Business day means a day on which the creditor’s offices are open to the public for carrying on substantially all of its business functions.
What does that sentence mean by “substantially all of its business functions”? Comment 2(a)(6)-1 explains—
Business function test. Activities that indicate that the creditor is open for substantially all of its business functions include the availability of personnel to make loan disbursements, to open new accounts, and to handle credit transaction inquiries. Activities that indicate that the creditor is not open for substantially all of its business functions include a retailer’s merely accepting credit cards for purchases or a bank’s having its customer-service windows open only for limited purposes such as deposits and withdrawals, bill paying, and related services.
So, for example, if your bank’s branches are open on Saturdays for handling deposits, check cashing, withdrawals and other routine teller responsibilities, but there are no staffers who can disburse loan proceeds, handle inquiries about loans or loan rates or open new accounts, your bank is not “open to the pubic for carrying on substantially all of its business functions,” and Saturday would not be a business day for your bank under the business day definition in the first sentence of section 1026.2(a)(6).
But if during your Saturday teller hours there is someone at all or most of your branches to open accounts, make loan disbursements and handle credit transaction inquiries, Saturdays would be a business day for your bank.
The term “business day” appears 72 more times in the text of the full regulation (excluding the Official Interpretations in Supplement I). This general definition — a day on which the creditor’s offices are open to the public for carrying on substantially all of its business functions — applies to most of those uses of the term.
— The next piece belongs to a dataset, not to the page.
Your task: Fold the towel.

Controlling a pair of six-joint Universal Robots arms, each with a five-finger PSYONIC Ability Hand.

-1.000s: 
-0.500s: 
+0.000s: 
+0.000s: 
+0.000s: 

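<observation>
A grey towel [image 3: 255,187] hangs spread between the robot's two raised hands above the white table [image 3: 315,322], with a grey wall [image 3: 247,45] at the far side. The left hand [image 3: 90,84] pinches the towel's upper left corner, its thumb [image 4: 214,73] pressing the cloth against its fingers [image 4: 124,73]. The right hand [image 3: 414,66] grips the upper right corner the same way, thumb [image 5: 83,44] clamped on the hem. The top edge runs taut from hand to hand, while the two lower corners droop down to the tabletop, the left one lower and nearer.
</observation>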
However, there are thirteen sections or paragraphs of the regulation in which “business day” is used where the “precise” definition for “business day” is used. Those sections and paragraphs are listed in the second sentence of paragraph 1026.2(a)(6), which reads—
However, for purposes of rescission under §§ 1026.15 and 1026.23, and for purposes of §§ 1026.19(a)(1)(ii), 1026.19(a)(2), 1026.19(e)(1)(iii)(B), 1026.19(e)(1)(iv), 1026.19(e)(2)(i)(A), 1026.19(e)(4)(ii), 1026.19(f)(1)(ii), 1026.19(f)(1)(iii), 1026.20(e)(5), 1026.31, and 1026.46(d)(4), the term means all calendar days except Sundays and the legal public holidays specified in 5 U.S.C, 6103(a), such as New Year’s Day, the Birthday of Martin Luther King, Jr., Washington’s Birthday, Memorial Day, [Juneteenth National Independence Day,] Independence Day, Labor Day, Columbus Day, Veterans Day, Thanksgiving Day, and Christmas Day.
(I added Juneteenth to the list in the regulatory text.)
There are two important lists in that sentence:
- The list of sections where the “precise” definition applies
- The list of legal public holidays
The affected Regulation provisions: Here’s a list of the affected Reg Z sections with a brief description of each:
- 1026.15 – Counting the three business days in the rescission period for certain open-end credit extensions for which there is a security interest in a consumer’s principal dwelling
- 1026.23—Counting the three business days in the rescission period for certain closed-end credit transactions secured by a consumer’s principal dwelling
- 1026.19(a)(1)(ii)—Counting the presumed three business days by which a consumer is deemed to have received good faith estimate disclosures in connection with a consumer’s application for a reverse mortgage to be secured by the consumer’s dwelling, if the disclosures are mailed to the consumer. The consumer cannot be charged a fee (except for the cost of a credit report) before the consumer receives (or is deemed to have received) the disclosures.
- 1026.19(a)(2)—Those good faith estimate disclosures must also be delivered in person or placed in the mail not later than the seventh (precise definition) business day before consummation of the reverse mortgage loan. The precise definition is also used in counting three business days before consummation (and the presumed three-day delivery time if sent by mail) that a revised disclosure must be received if the APR in the early disclosures becomes inaccurate.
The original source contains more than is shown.